■ Aim of the exercise:
Wherever a line in the records below contains "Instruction", copy that line.

■ Records for the task:
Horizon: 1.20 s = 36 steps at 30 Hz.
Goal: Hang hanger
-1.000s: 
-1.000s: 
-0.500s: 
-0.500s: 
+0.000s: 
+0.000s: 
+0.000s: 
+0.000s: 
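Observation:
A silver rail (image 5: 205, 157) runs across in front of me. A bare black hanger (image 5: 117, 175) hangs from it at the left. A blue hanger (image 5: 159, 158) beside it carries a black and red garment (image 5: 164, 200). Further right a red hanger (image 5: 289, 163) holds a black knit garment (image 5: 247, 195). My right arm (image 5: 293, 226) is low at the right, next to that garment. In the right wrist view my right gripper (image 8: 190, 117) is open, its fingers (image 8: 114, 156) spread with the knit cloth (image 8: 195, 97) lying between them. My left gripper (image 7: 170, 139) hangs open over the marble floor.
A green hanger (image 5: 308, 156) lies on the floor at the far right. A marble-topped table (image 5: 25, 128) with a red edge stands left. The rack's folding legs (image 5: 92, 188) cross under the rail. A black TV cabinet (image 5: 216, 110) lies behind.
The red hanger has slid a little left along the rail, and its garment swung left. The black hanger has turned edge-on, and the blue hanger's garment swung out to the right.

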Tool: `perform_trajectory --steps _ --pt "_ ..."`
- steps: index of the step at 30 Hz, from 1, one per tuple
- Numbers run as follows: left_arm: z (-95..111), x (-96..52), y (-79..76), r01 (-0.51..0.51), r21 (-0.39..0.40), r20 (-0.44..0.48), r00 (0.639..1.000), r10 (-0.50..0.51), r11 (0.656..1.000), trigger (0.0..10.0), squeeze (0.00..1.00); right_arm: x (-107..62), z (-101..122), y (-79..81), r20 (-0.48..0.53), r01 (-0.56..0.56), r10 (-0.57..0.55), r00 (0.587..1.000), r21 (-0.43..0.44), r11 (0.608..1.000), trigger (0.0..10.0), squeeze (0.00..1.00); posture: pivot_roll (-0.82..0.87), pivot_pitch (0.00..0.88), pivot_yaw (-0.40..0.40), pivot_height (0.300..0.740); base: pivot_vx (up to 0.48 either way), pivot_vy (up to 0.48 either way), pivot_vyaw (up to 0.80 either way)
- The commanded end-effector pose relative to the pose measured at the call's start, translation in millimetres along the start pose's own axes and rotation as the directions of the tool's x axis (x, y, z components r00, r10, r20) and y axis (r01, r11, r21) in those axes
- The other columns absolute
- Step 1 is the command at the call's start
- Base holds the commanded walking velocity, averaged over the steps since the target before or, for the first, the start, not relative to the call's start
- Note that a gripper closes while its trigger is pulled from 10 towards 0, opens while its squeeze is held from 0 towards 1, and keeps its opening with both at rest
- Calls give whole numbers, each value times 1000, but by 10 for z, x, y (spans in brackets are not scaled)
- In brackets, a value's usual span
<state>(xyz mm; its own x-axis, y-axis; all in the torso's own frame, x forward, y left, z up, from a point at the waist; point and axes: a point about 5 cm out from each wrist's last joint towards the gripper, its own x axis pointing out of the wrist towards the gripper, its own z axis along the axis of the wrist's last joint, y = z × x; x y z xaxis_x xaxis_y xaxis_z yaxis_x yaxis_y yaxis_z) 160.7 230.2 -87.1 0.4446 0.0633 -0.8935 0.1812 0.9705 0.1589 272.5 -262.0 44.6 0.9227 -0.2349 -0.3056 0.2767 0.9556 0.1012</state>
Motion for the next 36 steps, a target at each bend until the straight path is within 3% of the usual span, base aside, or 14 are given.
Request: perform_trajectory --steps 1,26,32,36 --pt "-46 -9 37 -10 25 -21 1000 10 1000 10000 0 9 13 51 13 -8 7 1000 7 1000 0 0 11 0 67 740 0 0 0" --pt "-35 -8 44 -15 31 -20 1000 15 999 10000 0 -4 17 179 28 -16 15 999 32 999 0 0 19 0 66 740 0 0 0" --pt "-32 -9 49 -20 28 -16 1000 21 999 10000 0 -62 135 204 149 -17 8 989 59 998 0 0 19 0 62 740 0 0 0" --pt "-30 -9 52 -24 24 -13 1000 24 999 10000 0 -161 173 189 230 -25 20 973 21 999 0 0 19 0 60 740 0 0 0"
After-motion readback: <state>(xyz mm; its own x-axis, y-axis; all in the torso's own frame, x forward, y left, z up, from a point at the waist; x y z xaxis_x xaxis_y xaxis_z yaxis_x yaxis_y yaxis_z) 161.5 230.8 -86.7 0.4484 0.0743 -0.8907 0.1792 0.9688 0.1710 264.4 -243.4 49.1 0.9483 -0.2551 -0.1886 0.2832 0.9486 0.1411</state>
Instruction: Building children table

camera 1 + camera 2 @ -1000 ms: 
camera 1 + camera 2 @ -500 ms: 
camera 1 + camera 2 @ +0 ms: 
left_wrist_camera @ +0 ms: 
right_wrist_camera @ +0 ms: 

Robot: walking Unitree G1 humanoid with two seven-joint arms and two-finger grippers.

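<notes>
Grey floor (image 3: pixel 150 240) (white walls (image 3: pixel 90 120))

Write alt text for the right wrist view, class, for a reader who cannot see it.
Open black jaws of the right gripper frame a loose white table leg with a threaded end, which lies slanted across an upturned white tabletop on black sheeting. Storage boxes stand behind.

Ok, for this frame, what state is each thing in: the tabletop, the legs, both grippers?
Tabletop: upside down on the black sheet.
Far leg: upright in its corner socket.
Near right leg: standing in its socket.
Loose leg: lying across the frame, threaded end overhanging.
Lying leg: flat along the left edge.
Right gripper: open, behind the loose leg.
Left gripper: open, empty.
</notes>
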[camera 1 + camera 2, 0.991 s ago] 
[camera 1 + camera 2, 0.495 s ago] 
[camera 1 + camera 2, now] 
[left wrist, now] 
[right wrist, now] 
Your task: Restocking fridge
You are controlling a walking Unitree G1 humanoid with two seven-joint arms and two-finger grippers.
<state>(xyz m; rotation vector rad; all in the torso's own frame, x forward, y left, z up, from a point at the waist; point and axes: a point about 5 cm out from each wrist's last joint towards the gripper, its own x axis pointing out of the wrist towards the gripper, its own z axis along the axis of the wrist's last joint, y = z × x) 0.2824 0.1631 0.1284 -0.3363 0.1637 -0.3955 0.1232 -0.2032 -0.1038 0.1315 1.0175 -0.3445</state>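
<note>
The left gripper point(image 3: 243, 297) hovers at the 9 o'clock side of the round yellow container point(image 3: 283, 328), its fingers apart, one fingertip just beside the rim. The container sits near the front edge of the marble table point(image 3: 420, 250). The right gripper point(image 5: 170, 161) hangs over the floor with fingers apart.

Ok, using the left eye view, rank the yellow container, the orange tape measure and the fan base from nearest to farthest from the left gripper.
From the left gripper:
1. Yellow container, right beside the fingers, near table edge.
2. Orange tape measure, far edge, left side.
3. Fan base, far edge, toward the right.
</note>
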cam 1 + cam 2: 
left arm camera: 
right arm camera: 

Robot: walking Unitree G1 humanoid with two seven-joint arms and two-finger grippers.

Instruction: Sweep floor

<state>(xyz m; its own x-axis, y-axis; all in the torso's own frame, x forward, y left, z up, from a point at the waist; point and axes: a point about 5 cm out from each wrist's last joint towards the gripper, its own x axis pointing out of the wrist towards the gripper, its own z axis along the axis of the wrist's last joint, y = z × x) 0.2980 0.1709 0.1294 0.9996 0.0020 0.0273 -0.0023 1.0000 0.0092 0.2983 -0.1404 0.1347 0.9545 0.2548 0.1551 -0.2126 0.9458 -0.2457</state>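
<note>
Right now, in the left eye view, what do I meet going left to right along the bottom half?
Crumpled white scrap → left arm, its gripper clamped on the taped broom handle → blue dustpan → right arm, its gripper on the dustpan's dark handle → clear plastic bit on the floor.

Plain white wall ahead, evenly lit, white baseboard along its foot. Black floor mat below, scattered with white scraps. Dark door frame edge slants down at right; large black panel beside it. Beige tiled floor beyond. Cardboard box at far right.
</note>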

■ Reply to the task:
Instruction: Building children table
Instruction: Sweep floor

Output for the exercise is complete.